Assignment
Starting at the line that contains "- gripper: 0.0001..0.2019" in the listing below, write out every line word for word until you have written the line that contains "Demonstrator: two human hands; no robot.".

Supplied records
....

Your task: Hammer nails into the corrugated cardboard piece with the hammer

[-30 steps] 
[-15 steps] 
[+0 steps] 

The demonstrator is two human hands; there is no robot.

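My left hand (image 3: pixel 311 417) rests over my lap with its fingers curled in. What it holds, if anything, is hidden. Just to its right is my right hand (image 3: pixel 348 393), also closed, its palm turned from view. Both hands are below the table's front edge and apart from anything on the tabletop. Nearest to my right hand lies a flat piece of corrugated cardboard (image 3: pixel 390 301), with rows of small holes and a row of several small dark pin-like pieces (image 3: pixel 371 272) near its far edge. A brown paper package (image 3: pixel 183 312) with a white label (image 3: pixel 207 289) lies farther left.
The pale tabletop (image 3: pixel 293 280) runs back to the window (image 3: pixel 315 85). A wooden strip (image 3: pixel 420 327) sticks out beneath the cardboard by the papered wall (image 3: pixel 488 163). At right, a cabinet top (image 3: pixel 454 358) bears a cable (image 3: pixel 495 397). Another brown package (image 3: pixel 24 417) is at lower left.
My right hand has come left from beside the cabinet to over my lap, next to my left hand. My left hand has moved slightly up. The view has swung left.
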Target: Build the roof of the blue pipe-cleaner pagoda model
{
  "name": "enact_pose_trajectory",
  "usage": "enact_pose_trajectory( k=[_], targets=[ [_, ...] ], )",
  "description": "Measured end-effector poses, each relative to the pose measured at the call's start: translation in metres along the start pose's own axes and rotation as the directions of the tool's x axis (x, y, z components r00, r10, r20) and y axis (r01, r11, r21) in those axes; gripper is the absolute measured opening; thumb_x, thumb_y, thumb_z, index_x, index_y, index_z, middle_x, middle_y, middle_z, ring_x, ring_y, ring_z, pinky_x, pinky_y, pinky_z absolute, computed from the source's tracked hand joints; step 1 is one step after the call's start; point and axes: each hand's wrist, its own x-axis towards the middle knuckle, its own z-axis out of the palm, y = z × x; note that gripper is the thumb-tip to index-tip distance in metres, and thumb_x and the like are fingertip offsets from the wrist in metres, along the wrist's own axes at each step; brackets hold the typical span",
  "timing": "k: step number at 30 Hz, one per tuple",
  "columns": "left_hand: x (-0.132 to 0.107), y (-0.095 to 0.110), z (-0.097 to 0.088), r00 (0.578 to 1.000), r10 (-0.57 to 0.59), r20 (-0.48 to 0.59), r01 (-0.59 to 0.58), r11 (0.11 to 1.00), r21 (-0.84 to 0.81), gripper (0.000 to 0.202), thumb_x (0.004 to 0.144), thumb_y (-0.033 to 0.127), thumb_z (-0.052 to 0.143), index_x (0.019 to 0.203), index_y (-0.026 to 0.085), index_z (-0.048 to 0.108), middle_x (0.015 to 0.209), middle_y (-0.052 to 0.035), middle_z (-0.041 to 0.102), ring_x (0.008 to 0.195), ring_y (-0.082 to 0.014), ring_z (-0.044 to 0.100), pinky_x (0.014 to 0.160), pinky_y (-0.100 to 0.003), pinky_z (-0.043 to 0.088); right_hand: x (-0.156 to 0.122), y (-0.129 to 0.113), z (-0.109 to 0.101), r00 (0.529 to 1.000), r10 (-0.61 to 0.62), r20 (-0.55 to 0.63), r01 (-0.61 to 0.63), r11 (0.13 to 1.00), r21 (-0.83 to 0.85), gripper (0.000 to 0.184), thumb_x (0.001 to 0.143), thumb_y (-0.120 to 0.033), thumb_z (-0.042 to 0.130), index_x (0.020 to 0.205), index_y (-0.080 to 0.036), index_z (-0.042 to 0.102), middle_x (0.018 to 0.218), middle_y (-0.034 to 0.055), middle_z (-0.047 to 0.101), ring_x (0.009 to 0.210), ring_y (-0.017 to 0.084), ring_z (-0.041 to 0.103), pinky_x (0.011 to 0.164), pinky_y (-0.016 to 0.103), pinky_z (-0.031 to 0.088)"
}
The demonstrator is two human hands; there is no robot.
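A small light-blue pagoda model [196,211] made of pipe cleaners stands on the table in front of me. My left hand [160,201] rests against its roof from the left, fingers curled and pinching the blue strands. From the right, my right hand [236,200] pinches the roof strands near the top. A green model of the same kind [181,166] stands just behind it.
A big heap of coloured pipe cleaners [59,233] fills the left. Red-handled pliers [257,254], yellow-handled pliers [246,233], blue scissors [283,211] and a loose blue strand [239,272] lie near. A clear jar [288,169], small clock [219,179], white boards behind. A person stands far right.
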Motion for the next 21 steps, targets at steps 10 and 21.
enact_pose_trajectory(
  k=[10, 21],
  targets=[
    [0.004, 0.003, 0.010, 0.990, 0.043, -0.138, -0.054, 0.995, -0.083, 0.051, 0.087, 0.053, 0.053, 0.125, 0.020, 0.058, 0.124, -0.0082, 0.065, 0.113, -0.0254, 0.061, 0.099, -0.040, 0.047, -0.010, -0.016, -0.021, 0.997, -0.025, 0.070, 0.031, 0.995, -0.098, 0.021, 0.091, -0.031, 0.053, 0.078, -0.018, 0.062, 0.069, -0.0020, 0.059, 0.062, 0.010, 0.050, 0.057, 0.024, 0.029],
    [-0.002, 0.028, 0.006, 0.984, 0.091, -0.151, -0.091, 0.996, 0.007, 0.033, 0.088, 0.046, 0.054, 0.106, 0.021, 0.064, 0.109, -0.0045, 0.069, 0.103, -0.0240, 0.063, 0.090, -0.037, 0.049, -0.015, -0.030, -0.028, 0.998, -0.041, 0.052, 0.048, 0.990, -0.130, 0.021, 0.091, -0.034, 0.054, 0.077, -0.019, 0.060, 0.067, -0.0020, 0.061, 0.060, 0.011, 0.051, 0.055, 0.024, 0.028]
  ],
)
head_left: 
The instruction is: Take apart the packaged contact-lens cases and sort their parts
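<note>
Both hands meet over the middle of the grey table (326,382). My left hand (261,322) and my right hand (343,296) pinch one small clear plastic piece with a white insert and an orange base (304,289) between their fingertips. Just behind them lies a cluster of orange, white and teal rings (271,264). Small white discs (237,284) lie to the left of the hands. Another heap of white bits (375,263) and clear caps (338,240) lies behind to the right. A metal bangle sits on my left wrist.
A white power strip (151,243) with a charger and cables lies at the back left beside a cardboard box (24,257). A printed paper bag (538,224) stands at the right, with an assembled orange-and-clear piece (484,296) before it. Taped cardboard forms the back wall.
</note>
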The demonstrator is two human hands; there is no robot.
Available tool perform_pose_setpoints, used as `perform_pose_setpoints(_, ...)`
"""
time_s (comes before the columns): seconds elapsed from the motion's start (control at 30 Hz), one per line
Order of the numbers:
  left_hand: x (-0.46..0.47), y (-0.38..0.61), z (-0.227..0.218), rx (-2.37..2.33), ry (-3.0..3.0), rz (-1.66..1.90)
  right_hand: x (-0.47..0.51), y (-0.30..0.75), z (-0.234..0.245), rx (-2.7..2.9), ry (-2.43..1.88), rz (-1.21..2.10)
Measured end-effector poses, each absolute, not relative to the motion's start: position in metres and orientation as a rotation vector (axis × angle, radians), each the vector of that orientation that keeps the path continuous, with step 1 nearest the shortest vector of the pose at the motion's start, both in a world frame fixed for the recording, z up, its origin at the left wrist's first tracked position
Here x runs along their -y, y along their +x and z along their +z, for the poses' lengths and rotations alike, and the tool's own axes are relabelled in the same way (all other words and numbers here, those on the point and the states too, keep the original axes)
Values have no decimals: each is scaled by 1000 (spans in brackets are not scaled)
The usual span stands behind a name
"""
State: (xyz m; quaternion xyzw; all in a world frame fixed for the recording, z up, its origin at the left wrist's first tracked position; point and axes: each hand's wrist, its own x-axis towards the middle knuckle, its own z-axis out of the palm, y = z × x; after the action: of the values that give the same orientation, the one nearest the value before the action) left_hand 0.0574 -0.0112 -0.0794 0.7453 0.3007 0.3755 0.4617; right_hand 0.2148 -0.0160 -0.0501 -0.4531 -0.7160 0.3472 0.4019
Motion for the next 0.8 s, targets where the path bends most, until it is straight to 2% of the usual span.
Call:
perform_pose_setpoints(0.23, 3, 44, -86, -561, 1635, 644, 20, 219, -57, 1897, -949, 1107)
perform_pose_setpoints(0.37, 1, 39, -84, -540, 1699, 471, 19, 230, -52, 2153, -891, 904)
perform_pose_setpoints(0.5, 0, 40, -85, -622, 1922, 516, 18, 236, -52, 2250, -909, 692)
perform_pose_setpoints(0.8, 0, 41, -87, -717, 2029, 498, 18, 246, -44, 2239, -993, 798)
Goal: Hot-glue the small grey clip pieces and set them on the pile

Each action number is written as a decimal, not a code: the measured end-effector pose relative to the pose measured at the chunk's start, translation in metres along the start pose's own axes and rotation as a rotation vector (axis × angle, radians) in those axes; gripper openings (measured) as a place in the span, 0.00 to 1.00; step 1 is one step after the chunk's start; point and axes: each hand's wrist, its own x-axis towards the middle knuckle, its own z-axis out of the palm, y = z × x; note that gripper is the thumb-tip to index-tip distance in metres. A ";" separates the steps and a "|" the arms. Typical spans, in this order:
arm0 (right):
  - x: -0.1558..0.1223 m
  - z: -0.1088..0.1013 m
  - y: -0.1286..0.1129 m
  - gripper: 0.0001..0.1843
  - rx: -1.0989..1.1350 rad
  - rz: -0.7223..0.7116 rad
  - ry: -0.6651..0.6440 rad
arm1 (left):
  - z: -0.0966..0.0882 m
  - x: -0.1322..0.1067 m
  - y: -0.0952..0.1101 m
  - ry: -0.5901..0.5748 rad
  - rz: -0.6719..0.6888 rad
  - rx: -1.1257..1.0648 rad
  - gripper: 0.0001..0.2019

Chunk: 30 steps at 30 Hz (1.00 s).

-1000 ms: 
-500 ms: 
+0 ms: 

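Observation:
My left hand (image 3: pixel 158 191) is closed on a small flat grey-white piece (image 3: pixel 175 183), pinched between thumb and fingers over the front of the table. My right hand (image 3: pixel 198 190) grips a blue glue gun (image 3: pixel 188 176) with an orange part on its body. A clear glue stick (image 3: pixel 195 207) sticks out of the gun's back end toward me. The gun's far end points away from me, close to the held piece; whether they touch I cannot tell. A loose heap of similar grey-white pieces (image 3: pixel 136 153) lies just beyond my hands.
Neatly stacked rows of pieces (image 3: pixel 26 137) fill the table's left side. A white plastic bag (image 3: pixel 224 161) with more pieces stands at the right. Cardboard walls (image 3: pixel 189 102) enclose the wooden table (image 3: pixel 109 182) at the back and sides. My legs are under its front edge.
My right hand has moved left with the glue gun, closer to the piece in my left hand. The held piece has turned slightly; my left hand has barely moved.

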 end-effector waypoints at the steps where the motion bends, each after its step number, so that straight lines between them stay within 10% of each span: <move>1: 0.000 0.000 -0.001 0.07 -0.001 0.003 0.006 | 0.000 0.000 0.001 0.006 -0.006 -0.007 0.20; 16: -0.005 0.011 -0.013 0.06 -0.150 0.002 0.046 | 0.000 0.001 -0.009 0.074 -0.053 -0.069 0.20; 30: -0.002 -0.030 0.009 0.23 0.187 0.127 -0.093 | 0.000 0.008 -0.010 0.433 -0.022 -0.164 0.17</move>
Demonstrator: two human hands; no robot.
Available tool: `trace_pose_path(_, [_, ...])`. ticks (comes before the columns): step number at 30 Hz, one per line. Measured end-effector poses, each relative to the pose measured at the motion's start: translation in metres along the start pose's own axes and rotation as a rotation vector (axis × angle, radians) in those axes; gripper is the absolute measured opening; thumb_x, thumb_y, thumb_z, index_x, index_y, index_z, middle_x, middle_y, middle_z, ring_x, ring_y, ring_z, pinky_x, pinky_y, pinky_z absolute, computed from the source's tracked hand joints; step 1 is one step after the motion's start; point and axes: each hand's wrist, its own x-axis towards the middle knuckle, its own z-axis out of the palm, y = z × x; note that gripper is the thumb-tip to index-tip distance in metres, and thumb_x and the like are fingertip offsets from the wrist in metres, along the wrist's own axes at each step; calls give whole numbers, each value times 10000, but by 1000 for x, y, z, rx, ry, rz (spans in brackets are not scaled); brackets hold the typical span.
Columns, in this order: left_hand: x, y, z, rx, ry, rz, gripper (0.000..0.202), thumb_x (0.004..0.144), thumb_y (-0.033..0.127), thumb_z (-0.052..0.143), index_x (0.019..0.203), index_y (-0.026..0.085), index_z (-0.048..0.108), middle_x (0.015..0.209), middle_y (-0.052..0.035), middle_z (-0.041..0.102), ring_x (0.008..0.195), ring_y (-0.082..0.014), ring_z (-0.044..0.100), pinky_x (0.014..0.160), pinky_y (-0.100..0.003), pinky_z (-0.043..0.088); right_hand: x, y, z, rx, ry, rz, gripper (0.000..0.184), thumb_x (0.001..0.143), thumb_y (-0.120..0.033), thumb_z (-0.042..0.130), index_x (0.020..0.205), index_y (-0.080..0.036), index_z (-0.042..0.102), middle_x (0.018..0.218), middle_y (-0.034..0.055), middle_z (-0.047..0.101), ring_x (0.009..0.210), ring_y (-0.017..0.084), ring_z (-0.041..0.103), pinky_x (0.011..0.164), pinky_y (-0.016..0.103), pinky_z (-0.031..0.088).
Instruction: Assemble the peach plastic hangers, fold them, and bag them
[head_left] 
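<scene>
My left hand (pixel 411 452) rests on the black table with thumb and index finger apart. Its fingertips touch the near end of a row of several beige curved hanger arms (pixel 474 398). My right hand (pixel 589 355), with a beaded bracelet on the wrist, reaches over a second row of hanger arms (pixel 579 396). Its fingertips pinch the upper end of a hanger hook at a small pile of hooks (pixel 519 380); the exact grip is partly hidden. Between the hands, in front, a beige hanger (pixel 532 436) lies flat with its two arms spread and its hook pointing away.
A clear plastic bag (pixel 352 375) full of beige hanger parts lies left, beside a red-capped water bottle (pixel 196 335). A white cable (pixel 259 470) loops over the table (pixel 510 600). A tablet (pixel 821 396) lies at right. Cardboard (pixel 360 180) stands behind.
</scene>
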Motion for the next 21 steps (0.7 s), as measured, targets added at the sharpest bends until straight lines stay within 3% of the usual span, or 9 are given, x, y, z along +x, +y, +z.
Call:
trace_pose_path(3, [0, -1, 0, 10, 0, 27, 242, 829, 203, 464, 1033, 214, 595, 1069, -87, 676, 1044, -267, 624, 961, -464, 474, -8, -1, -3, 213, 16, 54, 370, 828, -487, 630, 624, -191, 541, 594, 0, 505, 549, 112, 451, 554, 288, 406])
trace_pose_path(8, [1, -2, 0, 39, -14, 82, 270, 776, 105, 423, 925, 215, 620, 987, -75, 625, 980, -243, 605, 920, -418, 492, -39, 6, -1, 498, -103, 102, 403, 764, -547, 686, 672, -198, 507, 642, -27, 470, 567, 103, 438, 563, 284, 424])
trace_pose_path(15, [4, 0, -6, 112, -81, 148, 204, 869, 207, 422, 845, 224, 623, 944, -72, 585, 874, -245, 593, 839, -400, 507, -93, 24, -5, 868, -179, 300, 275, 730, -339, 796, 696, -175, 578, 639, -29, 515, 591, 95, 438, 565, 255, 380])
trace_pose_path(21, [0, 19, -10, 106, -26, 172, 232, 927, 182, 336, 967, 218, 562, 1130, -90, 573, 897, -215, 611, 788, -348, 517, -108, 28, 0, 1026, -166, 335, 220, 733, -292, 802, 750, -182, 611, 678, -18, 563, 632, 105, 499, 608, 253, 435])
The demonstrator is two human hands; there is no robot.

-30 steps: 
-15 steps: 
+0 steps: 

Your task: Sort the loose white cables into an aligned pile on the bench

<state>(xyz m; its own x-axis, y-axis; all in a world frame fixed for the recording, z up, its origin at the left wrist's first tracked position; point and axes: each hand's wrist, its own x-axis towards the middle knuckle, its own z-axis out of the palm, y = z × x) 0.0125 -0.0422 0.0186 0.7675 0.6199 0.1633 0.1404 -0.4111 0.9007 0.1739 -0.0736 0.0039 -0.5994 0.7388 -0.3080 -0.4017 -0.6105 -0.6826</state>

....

Written solution
  - gripper: 0.0001..0.2019

Chunk: 30 steps at 30 Hz (1.00 s).

-1000 ms: 
-500 ms: 
+0 ms: 

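Observation:
My left hand (image 3: pixel 158 191) is closed on a small flat grey-white piece (image 3: pixel 175 183), pinched between thumb and fingers over the front of the table. My right hand (image 3: pixel 198 190) grips a blue glue gun (image 3: pixel 188 176) with an orange part on its body. A clear glue stick (image 3: pixel 195 207) sticks out of the gun's back end toward me. The gun's far end points away from me, close to the held piece; whether they touch I cannot tell. A loose heap of similar grey-white pieces (image 3: pixel 136 153) lies just beyond my hands.
Neatly stacked rows of pieces (image 3: pixel 26 137) fill the table's left side. A white plastic bag (image 3: pixel 224 161) with more pieces stands at the right. Cardboard walls (image 3: pixel 189 102) enclose the wooden table (image 3: pixel 109 182) at the back and sides. My legs are under its front edge.
My right hand has moved left with the glue gun, closer to the piece in my left hand. The held piece has turned slightly; my left hand has barely moved.
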
 end-effector waypoints at the steps where the motion bends, each after its step number, so that straight lines between them stay within 10% of each span: <move>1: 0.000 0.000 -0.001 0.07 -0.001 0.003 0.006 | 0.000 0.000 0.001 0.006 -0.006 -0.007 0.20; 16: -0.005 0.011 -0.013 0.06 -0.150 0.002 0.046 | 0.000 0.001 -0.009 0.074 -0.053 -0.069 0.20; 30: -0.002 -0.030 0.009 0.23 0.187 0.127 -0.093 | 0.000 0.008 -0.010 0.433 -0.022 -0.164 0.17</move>
Demonstrator: two human hands; no robot.

That finishes the exercise.